Do you remember this story?
On 20 September last year, 404Media reported that for a brief while whenever someone Google’d “tank man”, instead of the iconic picture of the unidentified Chinese man who stood in protest in front of a column of tanks leaving Tiananmen Square, an entirely fake, AI-generated selfie of that historical event got displayed.
Last week, the company found itself in hot waters again, this time because of its own AI image generation tool, Gemini, that it had to halt due to “inaccuracies in some historical image generation depictions”. At least, that’s how the comms department described it, rather euphemistically.
What really happened was that in an attempt to avoid perpetuating harmful stereotypes, Gemini was instructed to inject race and gender diversity in virtually any image it was asked to generate. This ‘diversity prompt’ was added to the user’s request in the background, so users would only see the outcomes of it.
The examples shared on social media were legion: an African pope, the pope as a woman, Vikings with Indian descent, black British royalty, you name it. In the hope of not perpetuating harmful stereotypes, Gemini perpetrated an even bigger crime — it tried to rewrite history.
Good intentions, poor execution
We all know the road to hell is paved with good intentions, and that’s exactly what’s going on here. Google was trying to tackle a well-known issue with image generation, the problem of overrepresentation in the underlying training data, and failed miserably.
The problem is a very real one, though. In a paper from last year, researchers showed how image generation tool Midjourney perpetuated stereotypical global health tropes, such as the white savior complex (see image above). Again, the examples are countless and painfully obvious.
In their conclusion, the authors write:
In unpacking this bias, it is essential to mention that AI learns by absorbing existing images available online, which, in the case of global health, have historically been considered as disrespectful and abusive. In contrast, AI is seen as a way of generating universal knowledge and products devoid of contexts and social meanings. This view reinforces AI-produced global health imagery as a so-called neutral visual genre, thereby misdirecting attention away from the context of the emergence of the original images and the system through which they are now reproduced.
Trained on the past, AI serve in strange way as a looking glass. Through it, we gaze back at the parts of history that we aren’t particularly proud of, and surely don’t want to repeat.
Guardrails, filters, and ‘diversity prompts’
What we want instead is systems that can acknowledge our historical reality as well as help us envision a more equal and just future.
For example, when asked for an image of the pope, I think Gemini shouldn’t generate anything at all. It should just show you a photograph of Pope Francis. However, when asked what a CEO looks like, showing some diversity wouldn’t hurt. While it may be easy for us to tell the difference between a historical and more general request, it seems like today’s AI isn’t up for the task.
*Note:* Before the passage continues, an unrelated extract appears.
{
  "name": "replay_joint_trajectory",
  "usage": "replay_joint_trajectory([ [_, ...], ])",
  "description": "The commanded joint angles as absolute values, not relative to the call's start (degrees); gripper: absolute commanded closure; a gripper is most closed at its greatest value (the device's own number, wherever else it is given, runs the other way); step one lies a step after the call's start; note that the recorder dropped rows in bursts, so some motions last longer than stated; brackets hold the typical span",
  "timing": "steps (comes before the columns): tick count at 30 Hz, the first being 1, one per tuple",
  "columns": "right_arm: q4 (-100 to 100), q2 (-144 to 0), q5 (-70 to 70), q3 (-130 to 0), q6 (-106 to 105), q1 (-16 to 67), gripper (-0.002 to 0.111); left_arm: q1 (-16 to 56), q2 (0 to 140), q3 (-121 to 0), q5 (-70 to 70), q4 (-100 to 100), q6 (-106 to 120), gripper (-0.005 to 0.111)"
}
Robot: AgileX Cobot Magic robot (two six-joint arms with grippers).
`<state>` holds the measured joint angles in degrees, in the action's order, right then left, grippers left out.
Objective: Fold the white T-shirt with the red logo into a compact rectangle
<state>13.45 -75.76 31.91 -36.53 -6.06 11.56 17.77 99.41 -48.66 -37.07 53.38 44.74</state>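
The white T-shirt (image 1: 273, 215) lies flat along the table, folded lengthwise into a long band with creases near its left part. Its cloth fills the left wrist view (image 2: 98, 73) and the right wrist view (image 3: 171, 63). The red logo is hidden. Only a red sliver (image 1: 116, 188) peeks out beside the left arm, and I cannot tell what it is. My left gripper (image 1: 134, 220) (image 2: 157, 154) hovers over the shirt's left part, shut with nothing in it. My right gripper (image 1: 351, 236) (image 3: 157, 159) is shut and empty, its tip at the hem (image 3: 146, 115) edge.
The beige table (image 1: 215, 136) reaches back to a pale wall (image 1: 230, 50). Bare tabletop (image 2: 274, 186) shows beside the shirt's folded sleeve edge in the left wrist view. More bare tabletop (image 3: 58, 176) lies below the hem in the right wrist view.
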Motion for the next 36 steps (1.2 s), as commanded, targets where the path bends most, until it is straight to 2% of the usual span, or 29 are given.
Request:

Surely, with the amount of money that’s being spent on it, you’d think they could come up with something better (spoiler: I’m afraid they can’t). Even though scaling has given us consistently prettier imagery at higher definitions, it hasn’t solved any of the underlying, more fundamental problems that keep haunting these tools — the guardrails, filters, and ‘diversity prompts’, they act as mere Band-Aids on a festering wound.

In the short term, there’s a good chance the updated version of Gemini’s image generator will survive public scrutiny. But real responsible development would look very differently.
It would involve not putting poorly designed AI’s in the hands of millions of people. It would involve transparency and openness (especially from companies with the word ‘open’ in their name, like OpenAI), giving us insight into their datasets used to train these models and showing us that the underlying algorithms are demonstrably fair.
Unfortunately, given what we’ve seen, I think hoping for that is wishful thinking at best.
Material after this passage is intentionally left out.